Lawsuit brings on civil rights changes
An appeal is still pending before the 7th District Courtof Appeals.
YOUNGSTOWN -- For now, Tippecanoe County Club in Canfield Township must comply with an Ohio Civil Rights Commission ruling to eliminate all discriminatory policies based on sex.
The private club's attorneys, Marshall Buck and Bobbie L. Flynt, had filed a motion asking for a stay of execution of a judgment made by Judge Maureen A. Cronin of Mahoning County Common Pleas Court back in July 2004.
The judge overruled the motion April 12, so Buck said Thursday, "We must now comply with the Ohio Civil Rights Commission order pending the decision of the 7th District Court of Appeals."
The Ohio Attorney General's office sent Buck a notice Thursday saying the club must abide by the cease-and-desist order ruled upon by the OCRC and upheld by Judge Cronin.
Among the OCRC's rulings is for the club to provide all members the same access to golf outings and other events regardless of sex, and for the club to eliminate all practices and policies that limit access to the golf course and other facilities.
The commission previously had held that the club discriminated against women and should change its policies to eliminate the bias.
Fight against discrimination
The finding came about because four women filed lawsuits back in 1994, saying their access to the golf course and other club facilities was restricted while there were no such limits on men.
One of those four women was Tillie Pipoly of Poland, who died 18 months ago.
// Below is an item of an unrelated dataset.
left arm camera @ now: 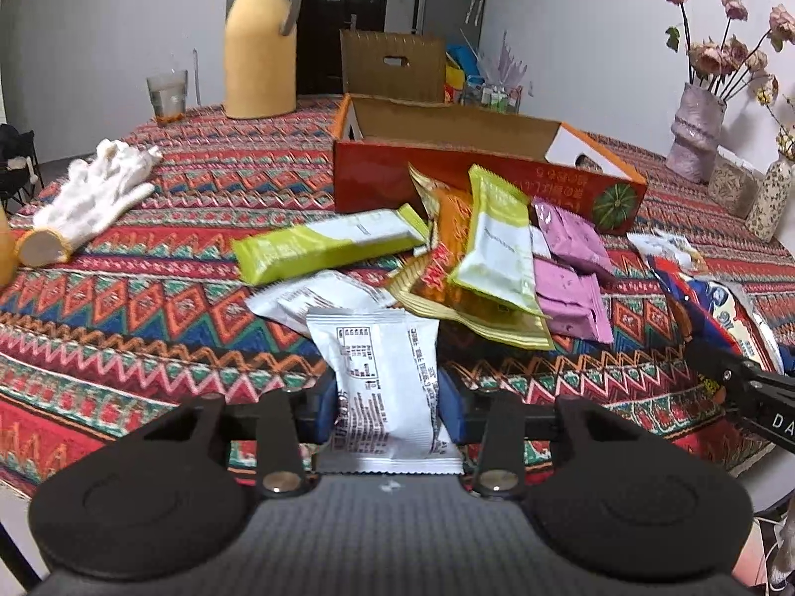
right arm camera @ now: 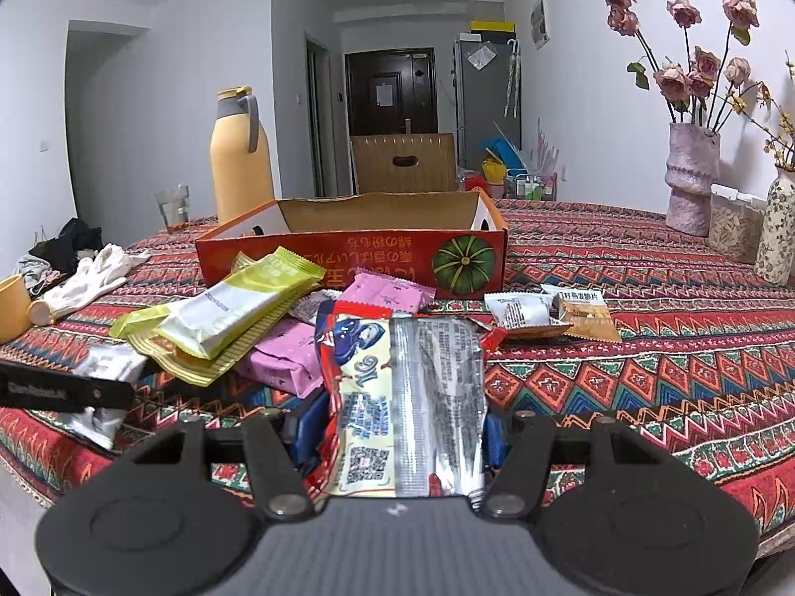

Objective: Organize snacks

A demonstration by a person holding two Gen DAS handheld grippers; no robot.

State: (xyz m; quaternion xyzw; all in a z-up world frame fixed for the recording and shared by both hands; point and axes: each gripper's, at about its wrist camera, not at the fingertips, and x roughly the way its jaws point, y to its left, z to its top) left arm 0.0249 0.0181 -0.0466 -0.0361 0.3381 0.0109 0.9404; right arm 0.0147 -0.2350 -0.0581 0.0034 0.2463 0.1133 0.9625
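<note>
In the left wrist view my left gripper (left arm camera: 387,397) is shut on a white snack packet (left arm camera: 377,347), blue pads pressing both its sides, just above the patterned tablecloth. In the right wrist view my right gripper (right arm camera: 402,432) is shut on a red, blue and silver packet (right arm camera: 407,372). Between them and the open orange pumpkin box (left arm camera: 377,184) (right arm camera: 348,253) lies a pile: green bars (left arm camera: 323,248), an orange-gold bag (left arm camera: 437,268) and pink packets (left arm camera: 571,293). Two small packets (right arm camera: 521,310) lie right of the pile. The box's floor is hidden.
A yellow thermos (left arm camera: 258,49) and a glass (left arm camera: 168,92) stand at the back left. White gloves (left arm camera: 94,193) and a yellow cup (right arm camera: 12,305) lie at the left. Flower vases (right arm camera: 690,179) and a jar line the right side. A brown carton (right arm camera: 402,161) is behind the table.
</note>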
Her daughter, Dr. Linda Pipoly Book, hailed the decision as a victory for her mother's stand against discrimination.
Book, of Salt Lake City, was in town visiting with her father, Steve.
"I'm thrilled to be her daughter and have this be a part of her legacy to stand up for what's right and fight discrimination," Book said. "The victory is symbolic. There should not be discrimination based on gender, sex, race, religious or ethnic background, and all people should have equal opportunity. This is a small piece of history."
Not over yet
Buck, however, pointed out the case is not over, and the club might still prevail.
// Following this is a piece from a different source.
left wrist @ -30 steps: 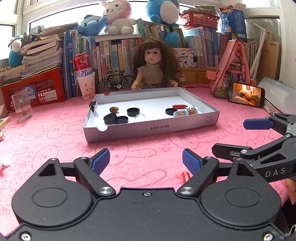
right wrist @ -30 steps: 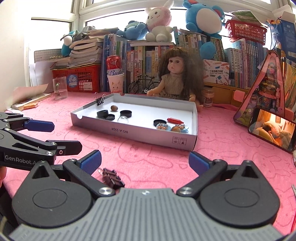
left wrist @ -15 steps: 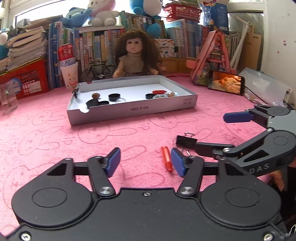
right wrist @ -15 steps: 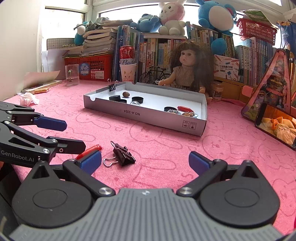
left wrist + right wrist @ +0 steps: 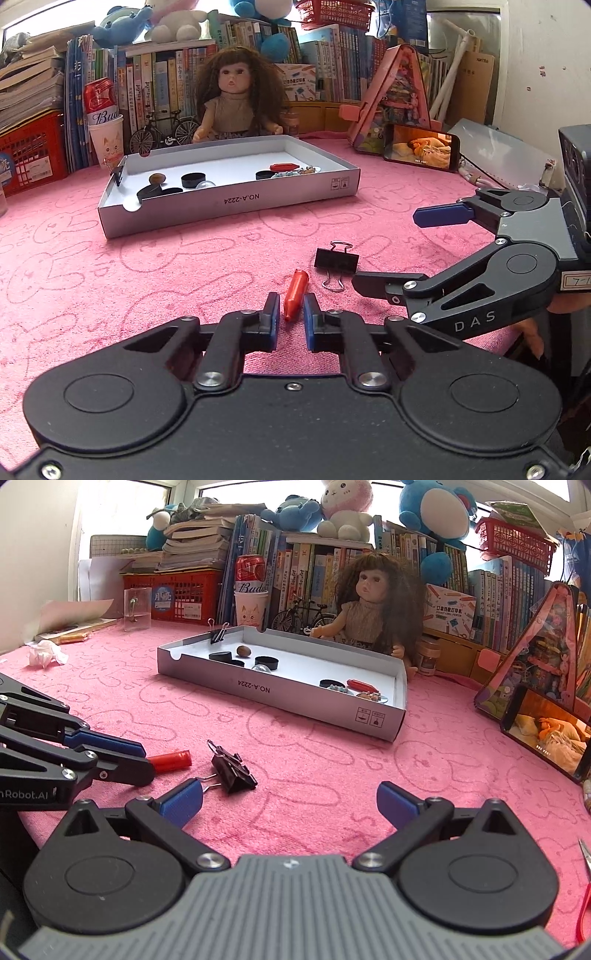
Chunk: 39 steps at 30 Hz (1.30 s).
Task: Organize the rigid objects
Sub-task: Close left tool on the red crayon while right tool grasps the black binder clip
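Observation:
A small red plastic piece [image 5: 295,291] lies on the pink cloth, and my left gripper [image 5: 290,314] is closing its jaws on the near end, blue pads pressed to both sides. The right wrist view shows the red piece [image 5: 171,760] sticking out of the left gripper [image 5: 142,760]. A black binder clip [image 5: 336,260] rests just beyond it, untouched. My right gripper [image 5: 290,803] stands wide open and empty, with the binder clip [image 5: 232,771] just ahead of its left finger. The white box tray [image 5: 229,206] further back holds several small items.
A doll [image 5: 232,99] sits behind the tray, in front of books and a red basket [image 5: 184,596]. At the right stand a phone [image 5: 421,151] and a pink toy house [image 5: 391,96]. A crumpled tissue [image 5: 46,653] and red-handled scissors [image 5: 585,886] lie near the cloth's edges.
My left gripper's jaws went from wide open to closed around the red piece as it moved in toward it. The right gripper stayed open and shifted only slightly.

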Each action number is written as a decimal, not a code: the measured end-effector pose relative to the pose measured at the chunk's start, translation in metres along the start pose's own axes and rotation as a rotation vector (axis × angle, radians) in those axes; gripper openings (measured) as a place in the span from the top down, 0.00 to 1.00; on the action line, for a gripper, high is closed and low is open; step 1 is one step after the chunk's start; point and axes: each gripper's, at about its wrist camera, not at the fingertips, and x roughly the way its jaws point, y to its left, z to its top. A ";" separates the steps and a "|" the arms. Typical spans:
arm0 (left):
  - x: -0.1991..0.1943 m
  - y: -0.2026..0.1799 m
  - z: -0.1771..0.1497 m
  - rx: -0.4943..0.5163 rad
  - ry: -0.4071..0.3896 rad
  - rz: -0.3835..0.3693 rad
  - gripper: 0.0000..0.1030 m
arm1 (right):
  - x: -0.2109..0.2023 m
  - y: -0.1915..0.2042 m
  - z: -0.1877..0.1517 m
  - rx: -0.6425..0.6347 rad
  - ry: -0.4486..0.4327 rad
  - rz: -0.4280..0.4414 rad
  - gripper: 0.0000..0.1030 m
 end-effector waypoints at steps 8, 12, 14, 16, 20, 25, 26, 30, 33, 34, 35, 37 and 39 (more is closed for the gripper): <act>-0.001 0.005 0.000 0.003 -0.006 0.030 0.88 | 0.007 0.009 0.002 -0.018 0.014 0.013 0.00; -0.002 0.013 0.000 -0.008 -0.004 0.049 0.88 | 0.011 0.014 0.005 -0.028 0.024 0.006 0.00; -0.002 0.017 0.000 -0.010 -0.004 0.064 0.88 | 0.013 0.016 0.008 -0.031 0.027 0.000 0.00; -0.003 0.021 -0.001 -0.014 -0.004 0.076 0.88 | 0.015 0.017 0.010 -0.030 0.032 -0.007 0.00; -0.002 0.027 0.000 -0.018 -0.006 0.101 0.88 | 0.018 0.015 0.012 -0.014 0.051 -0.023 0.00; -0.001 0.035 0.001 -0.025 -0.005 0.131 0.87 | 0.020 0.005 0.013 0.015 0.068 -0.063 0.00; 0.000 0.036 0.001 -0.026 -0.005 0.137 0.87 | 0.020 0.002 0.013 0.022 0.068 -0.076 0.00; 0.001 0.042 0.002 -0.042 -0.006 0.165 0.86 | 0.024 -0.009 0.013 0.060 0.097 -0.124 0.00; 0.000 0.046 0.002 -0.053 -0.006 0.183 0.85 | 0.024 -0.014 0.013 0.092 0.107 -0.155 0.00; 0.001 0.047 0.003 -0.058 -0.006 0.189 0.84 | 0.025 -0.015 0.013 0.098 0.109 -0.170 0.00; 0.001 0.048 0.003 -0.063 -0.007 0.193 0.84 | 0.025 -0.016 0.013 0.102 0.110 -0.189 0.00; 0.000 0.048 0.003 -0.071 -0.007 0.200 0.84 | 0.025 -0.016 0.013 0.114 0.115 -0.211 0.00; -0.002 0.048 0.003 -0.078 -0.016 0.199 0.84 | 0.024 -0.017 0.014 0.134 0.119 -0.218 0.00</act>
The appellate court still has not ruled on the merits of the case, and the club is seeking to reverse Judge Cronin and the OCRC.
"I believe we have resolved all the issues with the women's use of the club," Buck said.
"The OCRC wants to have this case set a precedence, to tell you what you can do," he said, adding that the club also has black and Hispanic members and is not discriminating against anyone.
He said the case has always boiled down to what a private club can and cannot do.
"If you invite people into your private home for a Tupperware party, does that make your home a public accommodation?" he said.
He added many of the changes the OCRC wants the club to do immediately already have been made.
Irene Foreman and her husband have been club members for 17 years. She said women now have a lot more privileges at the club than they ever had.
"We have a nine-hole league and 18-hole league on Tuesday. More and more women are joining, and they are single or divorced. That wasn't allowed before," Foreman said.
She said she thinks the changes at the club would have happened anyway because of the change in society on such issues. Foreman added, however, the lawsuit probably helped bring those changes along a little faster.